Flexible options for data visualization. An IoT platform can allow a visualization adapted to the respective user (and his role). This is of particular interest to manufacturers of networked industrial systems who want to offer their end customers a specific brand experience.
Analysis for multiple machines, regions and applications. By collecting data from multiple types of machines in multiple locations and across multiple applications, a wide variety of data can be collected and analyzed using big data tools to identify trends that may not be apparent by looking at individual machines.
Data analysis: a maturity model
In recent years, digital data models have increasingly come onto the market, especially for rotating machines such as pumps and motors. Nevertheless, the industry in the broader sense of data analysis is still at the beginning. As a result, companies still have a significant opportunity to differentiate themselves from the competition by developing and deploying pragmatic data analysis solutions.
In addition, it has been shown that especially those companies are particularly successful that proceed in small development steps and thus continuously build their knowledge progress. In all cases, this process begins with the basic connectivity and the combination of employees' existing knowledge of machines or components. The next step is to combine the knowledge with insights into what exactly needs to be measured. Now you can try to answer questions such as: "How do we automatically determine when an elevator will fail within 90 days with a probability of 60%?"
Only after these intuition-driven hypotheses have been developed can data analysis be applied to real machine data in order to prove or disprove it over a certain period. The combination of human input and intelligent automation is one way of predicting a machine failure. As an alternative, so-called "unsupervised machine learning" algorithms are available today, which independently derive appropriate data from various data. In most cases, it is possible to switch to operational operation after a short, automatic training phase for the algorithm. The probabilities of a correct prediction in such systems are> 90%.
Best practices from leading manufacturers
Here are a few more best practices from some of the leading users of predictive analytics technologies:
Rely on the human intuition of experienced mechanics. Do not discard this important human knowledge, but rely on it. Leading companies entrust their top mechanics or machine designers with predictive maintenance projects who understand the operation of the machine and know under what circumstances certain components often fail.
Crawl, run, run (crawl-walk-run). Don't succumb to the false truth that finding insights for predictive analysis can be completely automated. While trusting experienced mechanics to hypothesize is a critical first step, the nuances that can lead to a machine failing can surprise you. Start slowly, collect data, prove / disprove hypotheses over time and then find the right mix of sensors and report frequencies as a learning process that evolves over time.
Use predictive analytics as a trip. To begin with, they find themselves in a causality dilemma when it comes to determining which comes first: the data or the analysis. In reality, the two are inextricably linked. Understanding predictive analytics as a journey that begins with basic connectivity is a key recipe for success.

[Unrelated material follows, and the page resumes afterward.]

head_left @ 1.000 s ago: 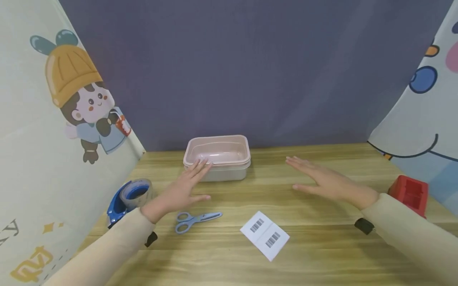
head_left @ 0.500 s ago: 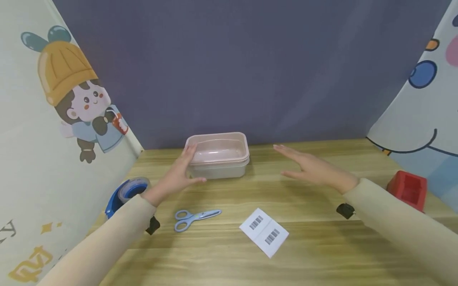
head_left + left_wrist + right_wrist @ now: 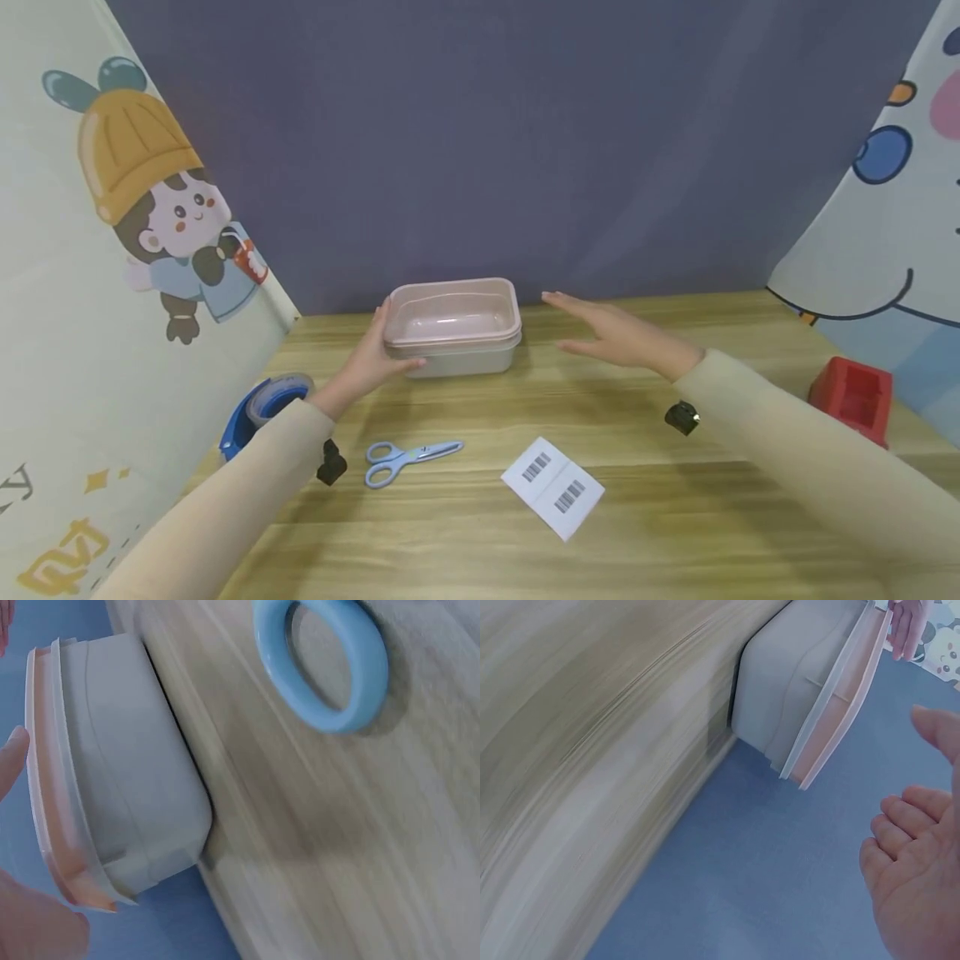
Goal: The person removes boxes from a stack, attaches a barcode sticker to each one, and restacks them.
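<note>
A pink plastic container point(image 3: 453, 340) sits nested in a whitish one point(image 3: 468, 362) at the back of the table. My left hand point(image 3: 367, 364) is at their left end, thumb in front and fingers along the side; in the left wrist view the thumb lies close by the pink rim point(image 3: 46, 817), and firm contact is hard to tell. To the right of the containers, my right hand point(image 3: 626, 336) hovers with straight fingers and spread thumb, apart from them and holding nothing. In the right wrist view its palm point(image 3: 922, 892) faces the whitish container's end point(image 3: 787, 682).
Blue scissors point(image 3: 408, 457) and a white paper with two barcodes point(image 3: 553, 488) lie nearer on the wooden table point(image 3: 465, 550). At left is a blue tape dispenser point(image 3: 238, 427) with a roll, partly behind my sleeve. A red holder point(image 3: 853, 398) stands far right. A dark curtain point(image 3: 480, 150) hangs behind.
My left hand has moved forward to the left end of the containers. The right hand has come leftward toward their other end. The containers, scissors and paper stay in place.
</note>
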`<action>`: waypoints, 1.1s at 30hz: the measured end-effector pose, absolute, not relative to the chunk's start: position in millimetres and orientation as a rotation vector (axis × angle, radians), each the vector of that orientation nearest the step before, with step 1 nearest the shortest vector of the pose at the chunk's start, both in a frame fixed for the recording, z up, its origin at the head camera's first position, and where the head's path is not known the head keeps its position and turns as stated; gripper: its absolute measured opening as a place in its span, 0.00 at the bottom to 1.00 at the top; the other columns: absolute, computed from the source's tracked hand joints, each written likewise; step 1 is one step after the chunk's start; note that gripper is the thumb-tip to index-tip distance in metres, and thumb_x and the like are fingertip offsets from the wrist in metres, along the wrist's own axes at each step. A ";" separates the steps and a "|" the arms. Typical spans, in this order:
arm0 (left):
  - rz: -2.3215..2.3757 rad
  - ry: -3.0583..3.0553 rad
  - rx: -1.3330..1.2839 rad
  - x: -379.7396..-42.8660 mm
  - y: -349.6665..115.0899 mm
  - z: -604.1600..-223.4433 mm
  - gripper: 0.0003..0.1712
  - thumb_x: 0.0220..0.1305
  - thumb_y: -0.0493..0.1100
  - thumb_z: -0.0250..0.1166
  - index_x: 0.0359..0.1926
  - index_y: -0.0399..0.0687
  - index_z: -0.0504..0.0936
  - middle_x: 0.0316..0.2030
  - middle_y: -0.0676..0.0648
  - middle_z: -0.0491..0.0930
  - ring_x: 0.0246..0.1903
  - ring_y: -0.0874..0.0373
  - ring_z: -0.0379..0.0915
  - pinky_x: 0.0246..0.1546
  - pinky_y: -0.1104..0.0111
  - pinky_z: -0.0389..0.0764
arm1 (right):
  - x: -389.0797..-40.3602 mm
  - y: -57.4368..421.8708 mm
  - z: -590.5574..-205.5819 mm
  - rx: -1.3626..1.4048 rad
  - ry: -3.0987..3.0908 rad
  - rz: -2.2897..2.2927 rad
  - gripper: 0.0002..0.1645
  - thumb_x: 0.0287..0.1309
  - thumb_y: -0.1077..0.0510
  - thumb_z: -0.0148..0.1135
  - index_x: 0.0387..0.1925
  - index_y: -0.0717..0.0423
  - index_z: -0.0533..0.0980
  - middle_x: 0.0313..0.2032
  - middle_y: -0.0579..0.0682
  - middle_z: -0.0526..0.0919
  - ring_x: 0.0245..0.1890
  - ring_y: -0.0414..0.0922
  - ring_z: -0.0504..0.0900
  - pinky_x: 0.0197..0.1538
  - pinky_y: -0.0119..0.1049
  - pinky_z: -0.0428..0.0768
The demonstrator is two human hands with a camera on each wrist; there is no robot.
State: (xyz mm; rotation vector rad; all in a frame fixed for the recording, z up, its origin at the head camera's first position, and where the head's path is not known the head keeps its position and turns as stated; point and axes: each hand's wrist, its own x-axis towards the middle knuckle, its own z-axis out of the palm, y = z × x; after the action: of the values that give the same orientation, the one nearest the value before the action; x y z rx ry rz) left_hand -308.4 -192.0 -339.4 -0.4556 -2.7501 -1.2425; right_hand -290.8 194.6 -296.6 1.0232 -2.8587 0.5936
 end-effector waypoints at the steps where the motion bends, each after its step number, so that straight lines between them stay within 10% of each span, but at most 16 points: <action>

Predictive maintenance programs don't have to be costly. Especially when companies rely on human intuition to develop hypotheses, i.e. follow a crawl-walk-run approach and view predictive analytics as a journey. You start with the basic connectivity and get a steadily more precise picture through continuous data aggregation and analysis. On the Lean.IQ marketplace, we present some specific concepts that can significantly accelerate implementation. Leaders in it, applying these best practices can turn costly operating costs into a source of significant competitive advantage.